> [What you should do] Nothing but an exact copy of the listing should be given.

> [Task inputs]

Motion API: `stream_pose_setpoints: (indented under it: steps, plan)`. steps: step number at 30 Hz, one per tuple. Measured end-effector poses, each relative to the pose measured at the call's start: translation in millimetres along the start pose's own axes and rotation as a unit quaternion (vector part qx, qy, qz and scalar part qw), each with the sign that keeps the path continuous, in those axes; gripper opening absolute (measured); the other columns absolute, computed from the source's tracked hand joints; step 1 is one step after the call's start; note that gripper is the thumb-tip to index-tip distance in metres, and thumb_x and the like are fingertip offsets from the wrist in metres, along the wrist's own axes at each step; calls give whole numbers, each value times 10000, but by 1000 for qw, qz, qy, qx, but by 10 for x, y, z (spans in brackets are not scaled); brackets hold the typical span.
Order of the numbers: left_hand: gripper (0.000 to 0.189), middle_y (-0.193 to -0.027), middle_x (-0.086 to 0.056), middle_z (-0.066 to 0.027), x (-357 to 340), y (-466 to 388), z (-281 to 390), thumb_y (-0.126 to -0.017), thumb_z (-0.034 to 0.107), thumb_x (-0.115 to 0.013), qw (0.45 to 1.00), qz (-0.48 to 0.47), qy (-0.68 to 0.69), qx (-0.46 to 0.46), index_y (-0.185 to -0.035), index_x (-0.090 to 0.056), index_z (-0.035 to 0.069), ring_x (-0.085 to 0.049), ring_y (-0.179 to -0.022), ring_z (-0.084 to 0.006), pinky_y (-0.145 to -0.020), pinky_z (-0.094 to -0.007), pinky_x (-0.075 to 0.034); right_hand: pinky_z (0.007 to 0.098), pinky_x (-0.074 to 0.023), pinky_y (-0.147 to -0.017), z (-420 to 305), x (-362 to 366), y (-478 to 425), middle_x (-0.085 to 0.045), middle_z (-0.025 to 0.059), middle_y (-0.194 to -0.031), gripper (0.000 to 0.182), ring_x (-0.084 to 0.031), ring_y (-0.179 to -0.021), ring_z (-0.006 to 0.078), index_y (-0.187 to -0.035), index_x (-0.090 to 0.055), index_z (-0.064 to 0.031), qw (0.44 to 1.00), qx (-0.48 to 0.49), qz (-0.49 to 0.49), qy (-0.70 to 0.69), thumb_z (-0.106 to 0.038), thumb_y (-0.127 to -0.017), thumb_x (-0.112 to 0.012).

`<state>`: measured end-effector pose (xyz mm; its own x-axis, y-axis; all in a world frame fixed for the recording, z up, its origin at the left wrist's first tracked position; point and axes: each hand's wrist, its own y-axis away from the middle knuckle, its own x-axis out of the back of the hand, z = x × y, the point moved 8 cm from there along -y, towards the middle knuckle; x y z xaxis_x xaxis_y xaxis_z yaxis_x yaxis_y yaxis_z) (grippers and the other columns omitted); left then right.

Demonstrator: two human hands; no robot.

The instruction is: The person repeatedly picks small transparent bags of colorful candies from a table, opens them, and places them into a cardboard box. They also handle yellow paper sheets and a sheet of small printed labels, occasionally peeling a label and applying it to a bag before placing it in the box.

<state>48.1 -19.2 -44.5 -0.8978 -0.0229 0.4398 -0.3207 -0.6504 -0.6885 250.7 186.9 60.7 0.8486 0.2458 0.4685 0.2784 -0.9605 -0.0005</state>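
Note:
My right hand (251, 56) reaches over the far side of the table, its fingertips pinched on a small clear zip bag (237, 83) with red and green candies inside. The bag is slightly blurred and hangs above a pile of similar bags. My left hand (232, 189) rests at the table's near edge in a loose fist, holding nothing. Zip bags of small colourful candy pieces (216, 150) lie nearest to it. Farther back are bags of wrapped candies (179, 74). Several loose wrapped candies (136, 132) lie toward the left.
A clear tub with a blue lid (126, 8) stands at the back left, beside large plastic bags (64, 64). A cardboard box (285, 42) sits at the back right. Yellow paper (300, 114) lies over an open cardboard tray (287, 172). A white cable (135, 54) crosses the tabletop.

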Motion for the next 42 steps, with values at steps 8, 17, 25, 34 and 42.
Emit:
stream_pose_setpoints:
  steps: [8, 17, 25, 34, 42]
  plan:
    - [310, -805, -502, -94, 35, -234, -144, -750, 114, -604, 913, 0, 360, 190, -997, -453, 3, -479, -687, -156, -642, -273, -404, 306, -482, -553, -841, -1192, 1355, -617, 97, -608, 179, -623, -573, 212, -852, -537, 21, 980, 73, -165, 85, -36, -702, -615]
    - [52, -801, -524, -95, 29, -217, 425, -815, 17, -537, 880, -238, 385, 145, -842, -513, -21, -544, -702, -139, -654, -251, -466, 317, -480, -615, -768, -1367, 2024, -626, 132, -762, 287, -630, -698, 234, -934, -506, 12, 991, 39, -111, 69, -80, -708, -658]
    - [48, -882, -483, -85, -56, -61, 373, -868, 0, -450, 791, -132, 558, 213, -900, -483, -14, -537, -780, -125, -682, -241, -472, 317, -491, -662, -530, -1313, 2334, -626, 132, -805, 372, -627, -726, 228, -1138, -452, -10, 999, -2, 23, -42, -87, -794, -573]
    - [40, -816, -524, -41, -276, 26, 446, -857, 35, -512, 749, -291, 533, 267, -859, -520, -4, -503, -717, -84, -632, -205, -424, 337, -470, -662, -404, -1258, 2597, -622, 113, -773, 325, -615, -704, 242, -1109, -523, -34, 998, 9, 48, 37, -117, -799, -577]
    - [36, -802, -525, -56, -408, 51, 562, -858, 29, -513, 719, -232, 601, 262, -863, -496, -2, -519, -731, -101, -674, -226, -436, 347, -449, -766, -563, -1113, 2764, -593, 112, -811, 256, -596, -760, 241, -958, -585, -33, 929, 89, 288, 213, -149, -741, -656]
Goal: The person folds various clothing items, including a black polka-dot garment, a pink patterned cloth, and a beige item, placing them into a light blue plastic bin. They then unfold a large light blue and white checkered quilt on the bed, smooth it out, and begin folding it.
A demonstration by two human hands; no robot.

> [Response to the task]
Motion API: `stream_pose_setpoints: (indented under it: steps, plan)`. steps: step number at 30 Hz, one per tuple. Measured end-effector poses, each relative to the pose measured at the call's start: translation in millimetres along the start pose's own axes and rotation as a unit quaternion (vector part qx, qy, qz and scalar part qw), each with the sign that keeps the path continuous, in those axes; gripper opening absolute (measured); the other columns absolute, computed from the source's tracked hand joints; step 1 is one step after the call's start; note that gripper is the thumb-tip to index-tip distance in metres, and thumb_x and the like are fingertip offsets from the wrist in metres, along the wrist's own axes at each step; calls give whole numbers, each value times 10000, but by 1000 for qw, qz, qy, qx, but by 10 for x, y, z (spans in brackets are not scaled); brackets hold the typical span.
Order of the numbers: left_hand: gripper (0.000 to 0.189), middle_y (-0.193 to -0.027), middle_x (-0.086 to 0.056), middle_z (-0.066 to 0.027), x (-357 to 340), y (-466 to 388), z (-281 to 390), thumb_y (-0.126 to -0.017), thumb_z (-0.034 to 0.107), thumb_x (-0.115 to 0.013), qw (0.45 to 1.00), qz (-0.48 to 0.47), qy (-0.68 to 0.69), qx (-0.46 to 0.46), index_y (-0.185 to -0.035), index_x (-0.090 to 0.056), index_z (-0.035 to 0.069), ring_x (-0.085 to 0.049), ring_y (-0.179 to -0.022), ring_z (-0.084 to 0.006), pinky_y (-0.145 to -0.020), pinky_z (-0.094 to -0.007), pinky_x (-0.075 to 0.034); right_hand: pinky_z (0.007 to 0.098), pinky_x (-0.074 to 0.023), pinky_y (-0.147 to -0.017), z (-420 to 305), x (-362 to 366), y (-478 to 425), middle_x (-0.085 to 0.045), middle_z (-0.025 to 0.059), middle_y (-0.194 to -0.031), gripper (0.000 to 0.182), ring_x (-0.084 to 0.031), ring_y (-0.179 to -0.021), ring_z (-0.006 to 0.078), index_y (-0.187 to -0.035), index_x (-0.090 to 0.055), index_z (-0.064 to 0.031), qw (0.44 to 1.00), qx (-0.48 to 0.49), qz (-0.49 to 0.49), qy (-0.70 to 0.69), thumb_z (-0.106 to 0.038), thumb_y (-0.127 to -0.017), thumb_x (-0.112 to 0.012).

`<state>`: measured end-effector pose (xyz mm; its own x-axis, y-axis; all in a world frame fixed for the recording, z up, its origin at the left wrist's first tracked position; point and axes: each hand's wrist, its own y-axis away from the middle knuckle, its own x-axis out of the back of the hand, z = x × y, the point moved 8 cm from there along -y, towards the middle knuckle; x y z xaxis_x xaxis_y xaxis_z yaxis_x yaxis_y yaxis_z) (grippers and the other columns omitted); left then right.

Demonstrator: two human hands; no robot.

The instruction is: The person repeatedly picks small transparent bags of colorful candies from a table, opens them, and places them into a cardboard box. They also handle yellow paper sheets and a sheet of small printed labels, occasionally peeling a label and applying it to a bag before placing it in the box.

<state>48.1 -19.2 -44.5 -0.8978 -0.0229 0.4398 -0.3207 -0.6504 -0.6885 250.7 186.9 60.7 0.8486 0.2458 0.4685 0.2784 -0.9605 -0.0005</state>
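Note:
My right hand (251, 56) reaches over the far side of the table, its fingertips pinched on a small clear zip bag (237, 83) with red and green candies inside. The bag is slightly blurred and hangs above a pile of similar bags. My left hand (232, 189) rests at the table's near edge in a loose fist, holding nothing. Zip bags of small colourful candy pieces (216, 150) lie nearest to it. Farther back are bags of wrapped candies (179, 74). Several loose wrapped candies (136, 132) lie toward the left.
A clear tub with a blue lid (126, 8) stands at the back left, beside large plastic bags (64, 64). A cardboard box (285, 42) sits at the back right. Yellow paper (300, 114) lies over an open cardboard tray (287, 172). A white cable (135, 54) crosses the tabletop.
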
Motion for the next 42 steps, with values at steps 8, 17, 25, 34 and 42.
Emit:
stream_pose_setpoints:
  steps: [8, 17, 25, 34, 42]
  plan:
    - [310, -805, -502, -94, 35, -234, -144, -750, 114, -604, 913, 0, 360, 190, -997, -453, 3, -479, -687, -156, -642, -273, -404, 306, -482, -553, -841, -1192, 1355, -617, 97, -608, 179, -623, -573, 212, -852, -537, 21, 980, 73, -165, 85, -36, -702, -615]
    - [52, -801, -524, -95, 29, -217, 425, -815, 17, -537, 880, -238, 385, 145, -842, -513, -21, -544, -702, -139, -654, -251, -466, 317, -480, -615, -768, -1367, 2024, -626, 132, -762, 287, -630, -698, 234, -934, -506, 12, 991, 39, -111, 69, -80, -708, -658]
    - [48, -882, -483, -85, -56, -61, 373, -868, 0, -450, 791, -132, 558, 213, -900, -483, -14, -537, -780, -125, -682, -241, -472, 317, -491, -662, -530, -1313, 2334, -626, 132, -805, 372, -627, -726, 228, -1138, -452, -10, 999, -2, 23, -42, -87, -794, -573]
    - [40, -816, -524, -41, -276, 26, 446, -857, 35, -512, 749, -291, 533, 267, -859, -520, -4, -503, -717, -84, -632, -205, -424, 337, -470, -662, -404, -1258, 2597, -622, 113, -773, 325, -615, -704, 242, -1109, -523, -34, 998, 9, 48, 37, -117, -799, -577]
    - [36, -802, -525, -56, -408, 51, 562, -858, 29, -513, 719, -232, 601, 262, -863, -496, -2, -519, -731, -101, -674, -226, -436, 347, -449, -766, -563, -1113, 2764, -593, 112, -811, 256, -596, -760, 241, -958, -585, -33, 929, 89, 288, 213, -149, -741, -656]
Goal: The person folds various clothing items, including a black polka-dot garment, a pink patterned cloth, and a beige item, placing them into a light blue plastic bin. They then unfold a large light blue and white checkered quilt on the bed, smooth it out, and begin folding it.
A demonstration by two human hands; no robot.

Nothing more remains for this exercise.